RESPECT LIFE


RESPECT LIFE
The following is my "column" from our weekly bulletin as the Catholic Church marks "Respect Life Sunday" throughout the United States this weekend. This weeks homily will be on later tonight
Thanks for reading and all your responses as always! Fr Jim
Today the Church celebrates "Respect Life Sunday." People seem to get uncomfortable with the very mention of "Respect Life." Probably because in recent years, for some in our country, "Life" seems to have become basically a political issue and debate (and a pretty volatile one at that).
It might be surprising for many people reading some of the different statements the Church has issued on "respecting life," – why the Church teaches what she teaches would seem to many to be very uncontroversial:
"All human life is sacred, for it is created in the image and likeness of God" - Pope John Paul II
"Whatever is hostile to life itself, such as any kind of homicide, genocide, abortion, euthanasia and voluntary suicide; whatever violates the integrity of the human person...; whatever is offensive to human dignity, such as subhuman living conditions, arbitrary imprisonment, deportation, slavery, prostitution and trafficking in women and children; degrading conditions of work which treat laborers as mere instruments of profit... all these and the like are a disgrace." – The Second Vatican Council Pastoral Constitution on the Church in the Modern World
I would think most people reading those statements would agree with them.
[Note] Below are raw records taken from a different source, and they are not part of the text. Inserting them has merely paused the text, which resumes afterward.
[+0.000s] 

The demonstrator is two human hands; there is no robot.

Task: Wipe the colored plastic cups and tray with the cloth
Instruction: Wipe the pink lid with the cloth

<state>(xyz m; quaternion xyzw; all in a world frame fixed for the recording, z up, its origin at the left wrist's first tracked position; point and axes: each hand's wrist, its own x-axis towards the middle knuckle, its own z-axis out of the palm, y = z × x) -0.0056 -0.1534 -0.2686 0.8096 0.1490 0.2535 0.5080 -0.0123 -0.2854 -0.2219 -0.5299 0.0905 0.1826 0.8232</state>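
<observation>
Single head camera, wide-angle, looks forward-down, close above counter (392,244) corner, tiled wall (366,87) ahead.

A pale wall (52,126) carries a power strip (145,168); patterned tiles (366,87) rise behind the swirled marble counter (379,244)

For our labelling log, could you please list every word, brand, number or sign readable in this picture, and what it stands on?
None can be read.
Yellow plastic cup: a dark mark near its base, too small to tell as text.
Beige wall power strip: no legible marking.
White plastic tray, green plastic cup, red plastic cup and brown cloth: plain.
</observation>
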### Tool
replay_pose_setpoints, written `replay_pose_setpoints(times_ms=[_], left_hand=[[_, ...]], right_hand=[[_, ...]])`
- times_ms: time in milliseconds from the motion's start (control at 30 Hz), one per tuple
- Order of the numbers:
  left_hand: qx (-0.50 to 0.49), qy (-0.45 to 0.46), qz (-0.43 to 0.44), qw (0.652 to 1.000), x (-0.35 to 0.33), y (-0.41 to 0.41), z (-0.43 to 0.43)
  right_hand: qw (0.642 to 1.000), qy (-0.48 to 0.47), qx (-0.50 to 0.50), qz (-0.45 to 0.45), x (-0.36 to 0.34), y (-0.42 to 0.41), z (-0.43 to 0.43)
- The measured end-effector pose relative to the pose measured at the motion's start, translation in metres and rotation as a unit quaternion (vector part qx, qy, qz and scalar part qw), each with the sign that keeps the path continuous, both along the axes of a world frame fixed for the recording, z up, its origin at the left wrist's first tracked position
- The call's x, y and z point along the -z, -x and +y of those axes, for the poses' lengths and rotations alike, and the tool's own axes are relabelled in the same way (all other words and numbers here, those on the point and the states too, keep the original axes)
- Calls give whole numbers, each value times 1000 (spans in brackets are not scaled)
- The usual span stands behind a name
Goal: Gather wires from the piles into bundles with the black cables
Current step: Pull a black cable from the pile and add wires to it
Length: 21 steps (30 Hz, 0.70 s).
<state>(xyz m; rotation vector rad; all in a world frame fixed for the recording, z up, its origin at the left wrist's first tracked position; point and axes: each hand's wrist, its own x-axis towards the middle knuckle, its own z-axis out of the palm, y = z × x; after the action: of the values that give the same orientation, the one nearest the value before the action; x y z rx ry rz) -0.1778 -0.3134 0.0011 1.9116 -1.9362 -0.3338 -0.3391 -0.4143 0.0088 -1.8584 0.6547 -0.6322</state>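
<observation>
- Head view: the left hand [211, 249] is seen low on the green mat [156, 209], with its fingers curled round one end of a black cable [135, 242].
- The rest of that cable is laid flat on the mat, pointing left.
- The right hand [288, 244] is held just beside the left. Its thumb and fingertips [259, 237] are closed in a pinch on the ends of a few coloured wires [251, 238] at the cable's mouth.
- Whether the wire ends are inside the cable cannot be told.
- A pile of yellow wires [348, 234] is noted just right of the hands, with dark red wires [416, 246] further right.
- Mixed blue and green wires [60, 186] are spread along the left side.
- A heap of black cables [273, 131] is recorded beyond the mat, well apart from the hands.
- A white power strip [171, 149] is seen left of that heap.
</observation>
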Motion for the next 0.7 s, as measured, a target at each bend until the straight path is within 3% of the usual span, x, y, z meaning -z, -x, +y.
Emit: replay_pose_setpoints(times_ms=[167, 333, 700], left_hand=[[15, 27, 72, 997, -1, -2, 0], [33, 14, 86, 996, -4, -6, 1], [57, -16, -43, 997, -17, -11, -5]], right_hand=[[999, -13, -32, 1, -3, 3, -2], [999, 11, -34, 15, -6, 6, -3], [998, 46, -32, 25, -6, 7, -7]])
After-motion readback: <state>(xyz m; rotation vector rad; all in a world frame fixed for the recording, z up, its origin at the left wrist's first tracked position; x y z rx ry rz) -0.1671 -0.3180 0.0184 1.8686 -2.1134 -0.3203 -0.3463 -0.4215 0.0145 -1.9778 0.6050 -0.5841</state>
They're statements that reflect Jesus command in the Gospel of Luke 10:27: You shall love the Lord, your God, with all your heart, with all your being, with all your strength, and with all your mind, and your neighbor as yourself.
Yet when we say we respect life, that we are "pro-life" the reality is it does cause controversy. That's not because any of these teachings of the Church are new. In fact, stemming from our Jewish-Christian roots, our pro-life teachings are thousands of years old.
Where "Respecting Life" has become controversial comes from this idea, this theory that "well I don't agree with that- I think it's wrong, but I can't tell someone else how to live - it's a free country, right?"
When I was in college, I was often swayed by that argument. It seemed reasonable to me on some level. I was (at least I thought I was) always "pro-life." But I had been lead to believe that I needed to "respect" other's "right to choose." Truth be told, I never was fully comfortable with that, but it seemed to be a way to deal with a controversial issue (or, more accurately as I reflect back now - to not deal with it).
What really made me reevaluate things was when Pope John Paul II visited the United States in 1995. In one of his homilies during his visit, he said a line that really changed my perspective on a lot of things especially on "respecting life." He said "Every generation of Americans needs to know that freedom consists not in doing what we like, but in having the right to do what we ought."
On this Respect Life Sunday, I share that quote with you and hope the words of the late, great Pope cause you to reflect on what you believe and how you live out those beliefs. How are we as Catholics and Americans not only respecting the gift of life we've been given, but respecting the gift of freedom we've been entrusted with?
As each of us reflects on those gifts of life and freedom, we're struck by the times we haven't respected those gifts. We might mourn the choices, the decisions we've made in the past and that can discourage us, weigh us down.
Which is why it's essential for us to remember that the same God who calls us to respect life, calls us to respect all life, including our own. If we want to help change the culture, to influence the world around us, to bear witness to the fullness of life that God is calling us too - then we have to keep before us always that we too are created in the image and likeness of God - and that in Jesus, our past failures, the sins of the past are wiped away. If we truly believe that in our hearts, then "respect for life" becomes a reality one person, one life at a time.